Atlanta, GA... Former U.S. President Jimmy Carter has called for an end to the destruction of civilian life in the Balkans caused by the bombing of nonmilitary targets and the use of cluster bombs.

"Introducing ground forces," said President Carter, "is a better option than continuing to kill and displace innocent civilians throughout Yugoslavia."

Calling NATO's campaign in Kosovo well-intentioned, but seriously flawed, President Carter said, "At this point, sending a number of ground troops--at least enough to demonstrate our ability and our will and let the Kosovars start going back home--is preferable to the sustained bombing that is only hurting the civilian population, not Milosevic."

Citing the U.S.'s unique role as global peacemaker, President Carter said, "We have become increasingly inclined to sidestep the time-tested premises of negotiation, which, in most cases, prevent deterioration of a bad situation and at least offer the prospect of a bloodless solution."

The bombing campaign shows little indication of success after more than 25,000 sorties and 14,000 missiles and bombs, according to President Carter. "The expected few days of aerial attacks have now lengthened into months, while more than a million Kosovars have been forced from their homes. As the U.S.-led force has expanded targets to inhabited areas and resorted to the use of anti-personnel cluster bombs, the result has been damage to hospitals, offices and residences of a half-dozen ambassadors, and the killing of hundreds of innocent civilians and an untold number of conscripted troops. And still there is no end in sight.

"If we don't figure out a way to re-start negotiations by relying on Russia or through other indirect means, sending in ground troops seems the only option left. Unless, of course, we choose to continue bombing Yugoslavia (including Montenegro and Kosovo) until it is totally destroyed, which I believe is the worst possible course of action."

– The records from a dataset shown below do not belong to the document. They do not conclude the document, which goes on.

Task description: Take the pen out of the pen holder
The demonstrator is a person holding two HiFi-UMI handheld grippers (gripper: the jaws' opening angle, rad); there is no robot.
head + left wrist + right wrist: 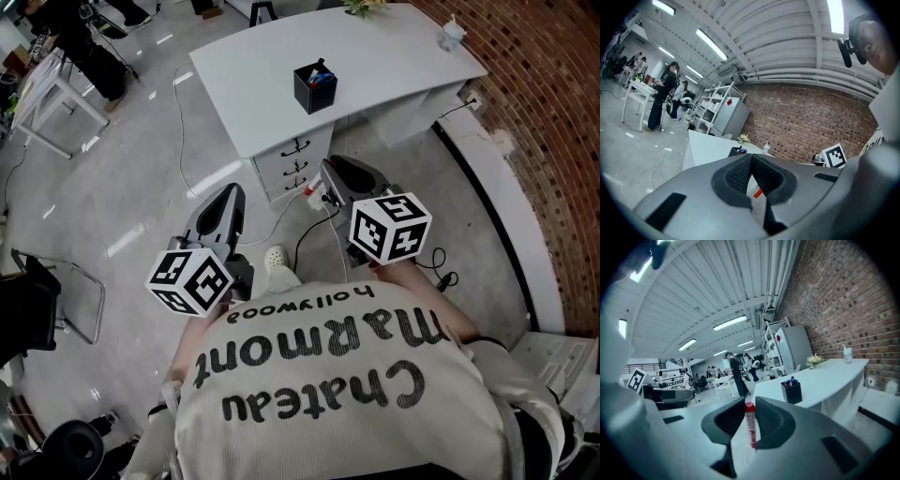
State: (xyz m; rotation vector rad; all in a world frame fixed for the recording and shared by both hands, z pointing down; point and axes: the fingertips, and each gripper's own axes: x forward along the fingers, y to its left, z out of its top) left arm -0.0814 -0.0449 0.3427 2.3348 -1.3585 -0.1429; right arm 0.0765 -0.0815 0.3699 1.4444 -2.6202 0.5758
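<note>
Our sweater fills the near edge. Beyond it, one pen is out and clamped, well apart from the holder.

We stand back from the white desk, with open floor between us and it, so we judge both tools are carried close to the body and roughly level rather than reaching. The left gripper has its pads pressed together on nothing, probably idle because this job needs one tool. The right gripper is closed on the pen, a white barrel with a red cap standing upright across the pads, a hold that likely keeps it from sliding out. The black pen holder sits mid-desk with other pens showing at its mouth.
</note>
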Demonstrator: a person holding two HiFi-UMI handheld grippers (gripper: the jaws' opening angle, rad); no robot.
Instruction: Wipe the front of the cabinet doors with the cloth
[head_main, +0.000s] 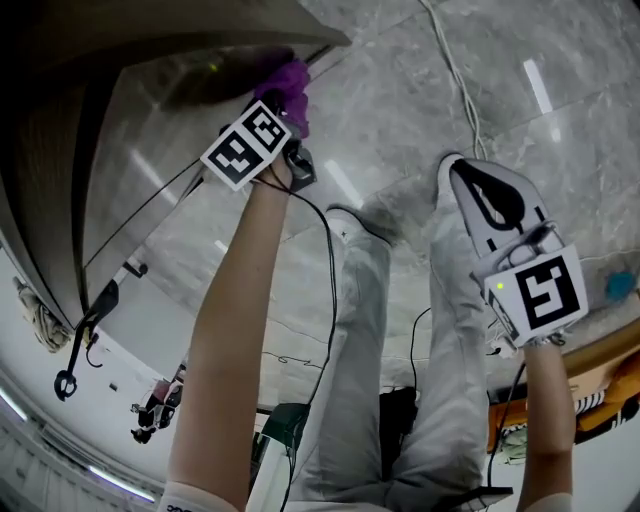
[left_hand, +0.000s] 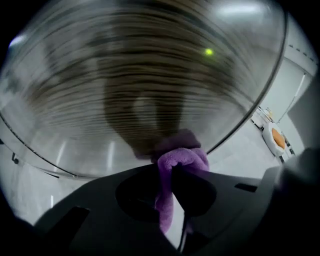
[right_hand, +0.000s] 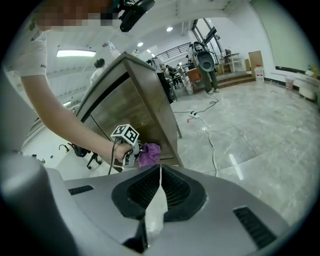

According to President Carter, the United States and its allies have forgotten some fundamental principles that should be applied to global peacekeeping. These include recognizing that:

  • Short-circuiting the long-established principles of patient negotiation leads to war, not peace;
  • Bypassing the Security Council weakens the United Nations and often alienates permanent members who may be helpful in influencing warring parties;
  • The exclusion of nongovernmental organizations from peacemaking precludes vital "second-track" opportunities for resolving disputes;
  • Ignoring serious conflicts in Africa and other underdeveloped regions deprives these people of justice and equal rights;
  • Even the most severe military or economic punishment of oppressed citizens is unlikely to force their oppressors to yield to American demands; and
  • The United States' insistence on the use of cluster bombs, designed to kill or maim humans, is condemned almost universally and brings discredit on our nation (as does our refusal to support a ban on land mines).